Withdrawals from Detox Treatment

The downside of detox is that it creates withdrawal symptoms. When your body is sufficiently used to a drug, the sudden absence of that drug is a shock to the system. Nonetheless, you should not let this discourage you from seeking treatment. While the symptoms can be highly uncomfortable, most inpatient detox facilities provide medication to manage this discomfort. The symptoms will vary depending on the type of drug dependency. 

People addicted to depressants (for example barbiturates, benzodiazepines, and alcohol) normally need a step-down approach due to withdrawal effects such as: 

increased blood pressure
increased heart rate
high body temperature

Stimulants, like amphetamines, methamphetamine, cocaine, and Ritalin, generally have quicker withdrawal symptoms, but the patent is more dependent on them mentally than physically.

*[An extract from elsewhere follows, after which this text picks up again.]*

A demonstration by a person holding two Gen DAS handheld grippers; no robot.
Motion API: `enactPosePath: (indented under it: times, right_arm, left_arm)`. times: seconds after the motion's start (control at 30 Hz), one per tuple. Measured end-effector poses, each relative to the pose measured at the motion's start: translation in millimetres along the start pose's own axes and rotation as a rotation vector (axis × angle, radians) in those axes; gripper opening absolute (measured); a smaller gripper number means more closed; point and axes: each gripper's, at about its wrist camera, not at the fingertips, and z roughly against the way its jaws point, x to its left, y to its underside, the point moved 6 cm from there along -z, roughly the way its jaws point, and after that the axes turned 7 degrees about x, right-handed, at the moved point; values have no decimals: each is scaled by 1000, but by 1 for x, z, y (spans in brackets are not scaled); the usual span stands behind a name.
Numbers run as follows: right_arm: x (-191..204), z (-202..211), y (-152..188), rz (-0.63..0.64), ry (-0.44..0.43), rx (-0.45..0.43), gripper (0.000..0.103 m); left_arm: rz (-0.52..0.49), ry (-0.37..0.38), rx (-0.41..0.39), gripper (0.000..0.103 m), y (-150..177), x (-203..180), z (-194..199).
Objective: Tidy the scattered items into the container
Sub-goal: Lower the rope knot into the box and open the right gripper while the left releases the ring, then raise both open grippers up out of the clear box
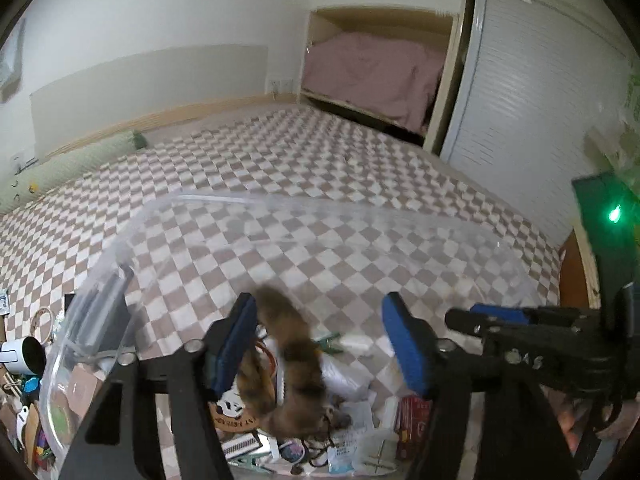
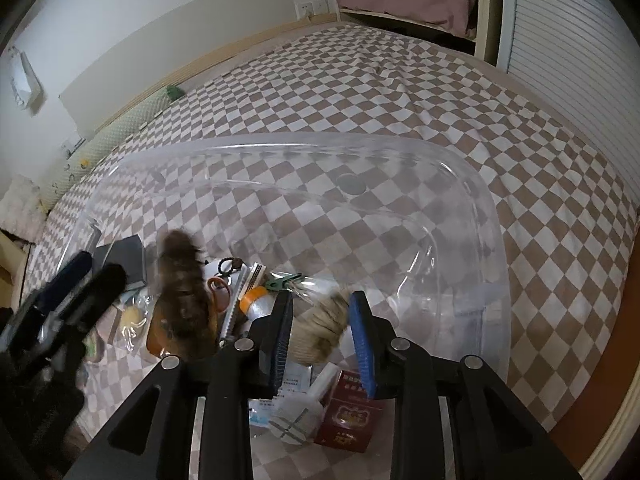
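A clear plastic container (image 2: 472,216) stands on the checkered bedspread and holds several small items. A brown furry tail-like item (image 1: 296,356) is blurred between my left gripper's open blue pads, above the pile; it also shows in the right wrist view (image 2: 182,296). My left gripper (image 1: 320,344) is open over the container and appears in the right wrist view (image 2: 76,280) at the left. My right gripper (image 2: 320,340) is shut on a beige tassel-like brush (image 2: 320,332) over the container's near end. A red box (image 2: 348,416), orange scissors (image 2: 220,292) and a green clip (image 2: 280,280) lie inside.
The checkered bed (image 2: 360,92) extends far behind the container. Loose items, including a white cylinder (image 1: 20,354), lie outside the container's left wall. A wardrobe (image 1: 532,92) stands at the right, and a green bolster (image 1: 72,164) lies along the wall.
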Motion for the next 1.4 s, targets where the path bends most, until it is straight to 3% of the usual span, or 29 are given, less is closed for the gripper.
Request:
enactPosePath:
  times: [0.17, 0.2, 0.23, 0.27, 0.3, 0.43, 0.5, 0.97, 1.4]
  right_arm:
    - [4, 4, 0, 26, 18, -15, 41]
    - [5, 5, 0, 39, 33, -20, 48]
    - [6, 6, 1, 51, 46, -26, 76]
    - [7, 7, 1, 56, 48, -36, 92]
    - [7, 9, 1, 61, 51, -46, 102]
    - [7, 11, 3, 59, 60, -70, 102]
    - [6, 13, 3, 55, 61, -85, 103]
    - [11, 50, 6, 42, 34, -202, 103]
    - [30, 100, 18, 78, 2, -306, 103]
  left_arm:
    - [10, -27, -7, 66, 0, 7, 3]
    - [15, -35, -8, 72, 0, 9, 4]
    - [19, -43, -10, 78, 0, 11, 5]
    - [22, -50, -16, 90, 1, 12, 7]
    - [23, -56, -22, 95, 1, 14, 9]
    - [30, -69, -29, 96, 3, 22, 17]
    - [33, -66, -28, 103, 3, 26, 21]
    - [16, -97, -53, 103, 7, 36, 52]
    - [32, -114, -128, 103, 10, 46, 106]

They can suffer from a stimulant psychosis and when detoxing can suffer from:

suicidal thoughts
suicide attempts
paranoid thoughts

Withdrawal symptoms from opiates (including heroin, morphine, codeine, and OxyContin) are potentially severe and require close monitoring. These symptoms can include: 

runny nose
rapid pulse
rapid breathing
bone sensitivity
muscle pain


Withdrawals are especially dangerous for people addicted to alcohol and benzos. It is recommended that these people receive detox at a medically supervised treatment center.

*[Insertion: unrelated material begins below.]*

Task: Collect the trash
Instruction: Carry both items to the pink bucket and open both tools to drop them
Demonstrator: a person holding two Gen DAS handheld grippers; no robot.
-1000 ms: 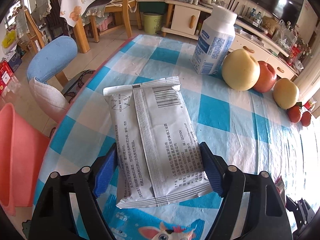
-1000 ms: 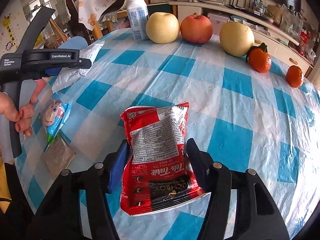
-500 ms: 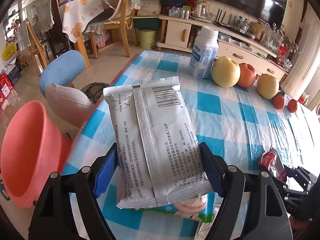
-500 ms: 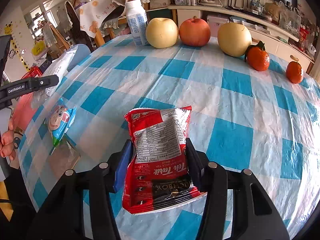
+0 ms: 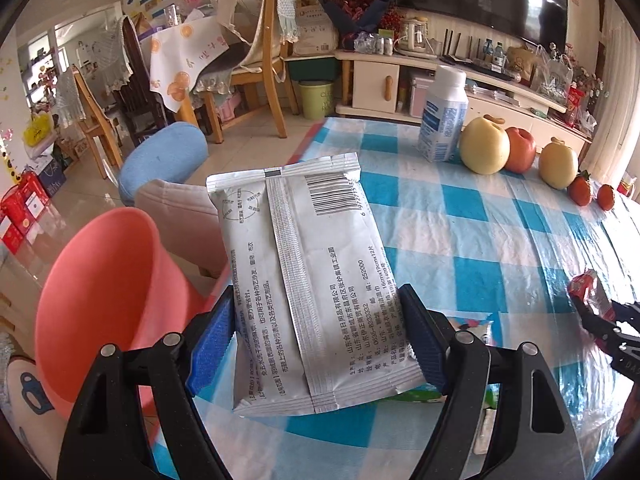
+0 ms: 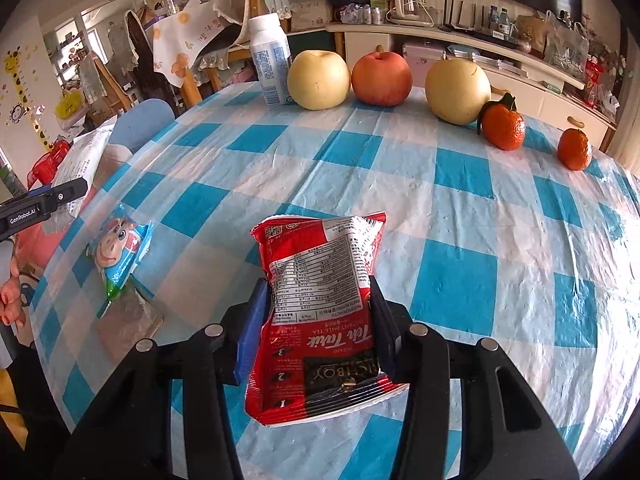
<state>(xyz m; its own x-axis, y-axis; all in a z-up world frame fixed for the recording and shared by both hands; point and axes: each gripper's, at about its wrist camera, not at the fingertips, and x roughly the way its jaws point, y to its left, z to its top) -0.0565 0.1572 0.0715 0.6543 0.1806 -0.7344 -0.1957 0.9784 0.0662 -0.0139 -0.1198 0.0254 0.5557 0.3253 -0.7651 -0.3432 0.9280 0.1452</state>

Detox doesn’t replace a treatment program, but it’s a necessary beginning towards recovering from addiction. If someone you love is struggling with drugs or alcohol, the best option would be to stage an intervention. Once this is done, they can enter a detox treatment program that will meet their needs.

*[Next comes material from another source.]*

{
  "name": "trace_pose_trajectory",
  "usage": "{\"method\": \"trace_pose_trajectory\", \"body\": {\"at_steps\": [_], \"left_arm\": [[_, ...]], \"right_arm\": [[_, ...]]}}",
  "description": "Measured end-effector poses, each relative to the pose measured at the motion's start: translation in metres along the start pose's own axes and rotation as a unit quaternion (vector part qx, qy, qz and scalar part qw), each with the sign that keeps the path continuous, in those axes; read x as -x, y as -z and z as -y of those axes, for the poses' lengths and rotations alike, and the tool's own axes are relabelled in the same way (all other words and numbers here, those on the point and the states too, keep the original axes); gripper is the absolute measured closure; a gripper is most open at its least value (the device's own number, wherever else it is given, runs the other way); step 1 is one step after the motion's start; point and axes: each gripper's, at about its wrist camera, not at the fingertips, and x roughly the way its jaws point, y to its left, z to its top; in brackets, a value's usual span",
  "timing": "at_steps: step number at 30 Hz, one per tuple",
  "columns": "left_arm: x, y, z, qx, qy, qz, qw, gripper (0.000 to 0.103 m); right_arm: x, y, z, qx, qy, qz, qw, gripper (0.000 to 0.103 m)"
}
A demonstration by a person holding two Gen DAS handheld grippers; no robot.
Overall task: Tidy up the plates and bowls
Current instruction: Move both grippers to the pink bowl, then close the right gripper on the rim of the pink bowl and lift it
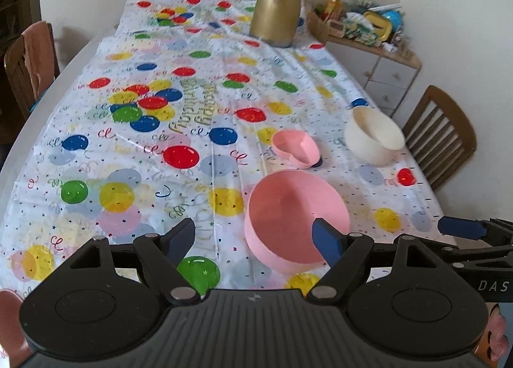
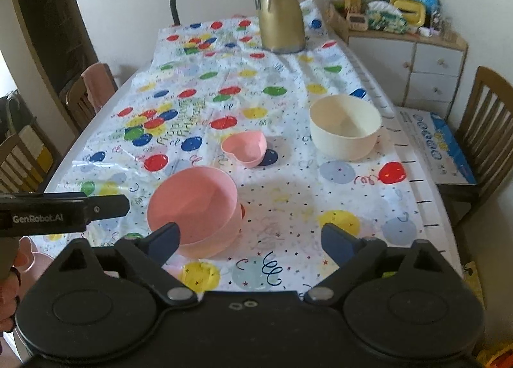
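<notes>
Three bowls sit on the balloon-print tablecloth ahead of both claws, none of them held. From the left gripper, jaws spread apart with nothing between the pads, the large pink bowl lies just ahead, behind its right finger; the small pink heart-shaped bowl is farther ahead, and the cream bowl farther ahead to the right. From the right gripper, jaws likewise wide and empty, the large pink bowl sits just ahead beside its left finger, the heart-shaped bowl beyond it, the cream bowl well ahead and slightly right. A gold thermos jug stands at the far end, well beyond both claws.
</notes>
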Motion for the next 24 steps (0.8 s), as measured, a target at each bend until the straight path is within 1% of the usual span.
{"method": "trace_pose_trajectory", "body": {"at_steps": [7,14,16,18,19,20,21,22,23,24], "left_arm": [[-0.025,0.001,0.003,0.006,-0.018,-0.023,0.9995,0.023],[-0.046,0.002,0.002,0.018,-0.031,-0.038,0.9987,0.023],[-0.051,0.000,0.001,0.024,-0.036,-0.040,0.9983,0.023],[-0.055,-0.002,0.000,0.032,-0.032,-0.042,0.9981,0.024],[-0.056,-0.003,0.001,0.033,-0.031,-0.042,0.9981,0.024],[-0.058,-0.005,0.001,0.033,-0.031,-0.042,0.9981,0.024],[-0.059,-0.005,0.002,0.033,-0.030,-0.043,0.9981,0.029],[-0.061,-0.006,0.003,0.032,-0.028,-0.044,0.9981,0.033],[-0.062,-0.007,0.004,0.032,-0.025,-0.046,0.9981,0.039],[-0.063,-0.008,0.005,0.033,-0.024,-0.048,0.9980,0.042]], "right_arm": [[-0.029,-0.007,0.007,0.006,-0.018,-0.029,0.999,0.017],[-0.057,-0.014,0.008,0.015,-0.025,-0.056,0.998,0.030],[-0.066,-0.019,0.009,0.008,-0.029,-0.065,0.997,0.037],[-0.076,-0.024,0.008,-0.001,-0.033,-0.073,0.997,0.047],[-0.081,-0.026,0.007,-0.003,-0.035,-0.077,0.996,0.049],[-0.084,-0.027,0.006,-0.004,-0.036,-0.081,0.996,0.053],[-0.088,-0.028,0.005,-0.005,-0.036,-0.085,0.996,0.058],[-0.090,-0.028,0.004,-0.004,-0.037,-0.088,0.995,0.059],[-0.091,-0.029,0.003,-0.004,-0.037,-0.090,0.995,0.064],[-0.093,-0.029,0.002,-0.005,-0.037,-0.092,0.995,0.067]]}}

A detox center can help reinforce a better thought process when it comes to drugs, as your body cleans out. Detox specialists usually work in conjunction with rehabilitation and other drug and alcohol abuse treatment methods, so that it remains effective beyond the first step.

When a substance abuser enrolls in a detox facility, they are analyzed for the type substance or substances they’re using, the quantity, and their medical history. This analysis then drives the client’s treatment plan for the remainder of their rehab. 

The next step is where a doctor is assigned to the recovering addict to supervise their detox treatment. Many of the more painful withdrawal symptoms are mitigated by medications prescribed to the patients. The duration of detox treatment may last as short as a week but can stretch out much longer for extreme cases. There isn’t a set time for detox treatment. A vital component of detox is exercise. Exercise reduces anxiety, decreases stress, and helps eliminate depression and mood swings.


After Detox Treatment

After completing detox, patients generally enter a rehab treatment program right away. Both inpatient and outpatient facilities are available depending on the needs of the recovering addict. Some benefit from moving into residential treatment centers; others may need time at home to attend to career or family duties. Residential programs combine medical supervision with an opportunity to relearn life skills in a social environment, and thus have a good success rate, but there is no “one size fits all” approach.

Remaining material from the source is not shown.